In Canada, we don't have that, almost all student loans go through OSAP or whatever it's called in the other provinces, they'll do a full financial assessment on you before handing out the loan. They look at family income & finances, the program you're applying for, which college or university you're applying to, and a bunch of other stuff, then decide if and how much money they'll loan you. They're not known for being generous, and that's a good thing. Because of that our education costs haven't gone stupid, the tuition fees for my university have actually gone up slower than our inflation rate, that's right, it's actually gotten cheaper!
Aerius brings up a good point here, and I'll expand on it: why are so many students taking on so much debt just to go to school? Shit, back when I was a whippersnapper graduating in Virginia, I was accepted to UCLA, UCSD, Embry-Riddle, Virginia Tech, University of Virginia, Ohio State, and NYU. I really, really wanted to go to Embry-Riddle for an aeronautical engineering degree and pilot training, but the $15k/year tuition was a fucking killer. Maybe I could have borrowed the money, and I know I could have gotten some Pell grants, but I ran the numbers and figured out that leaving uni in 1989 with a $100,000 cloud over my head (tuition and lodging approx.) would absolutely kill me. I wound up going to Virginia Tech for CompSci, which was subsidized by the taxpayers of the Commonwealth (in-state tuition). It absolutely boggles me that kids going to college for ANY type of degree these days seem to do no cost-benefit analysis or look at the ramifications of taking on so much debt.

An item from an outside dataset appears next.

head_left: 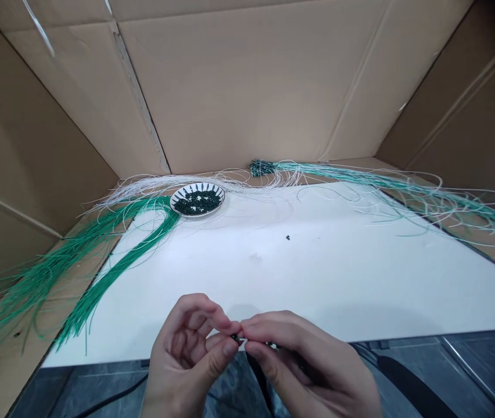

On Broomstick's and Simon_Jester's comments about community college: I found much to dislike about California in the 10 years I lived in San Diego, but their community college system was absolutely top notch. California's public university system was actually designed to have most students go to CC before entering the university system. I took two years of calc and matrix algebra, a year of chemistry, and a year of calc-based physics in California's community colleges. Shit, I even took water polo and fencing! The community colleges in CA don't have dormitories or cafeterias or sports teams, but you could get a good education without breaking the bank. Equally important, nobody thought you were a dumbass just because you were going to community college...it was seen as a stepping stone to uni.

Some of the blame for horriffic levels of student debt should be laid at the feet of the kids who borrowed the money.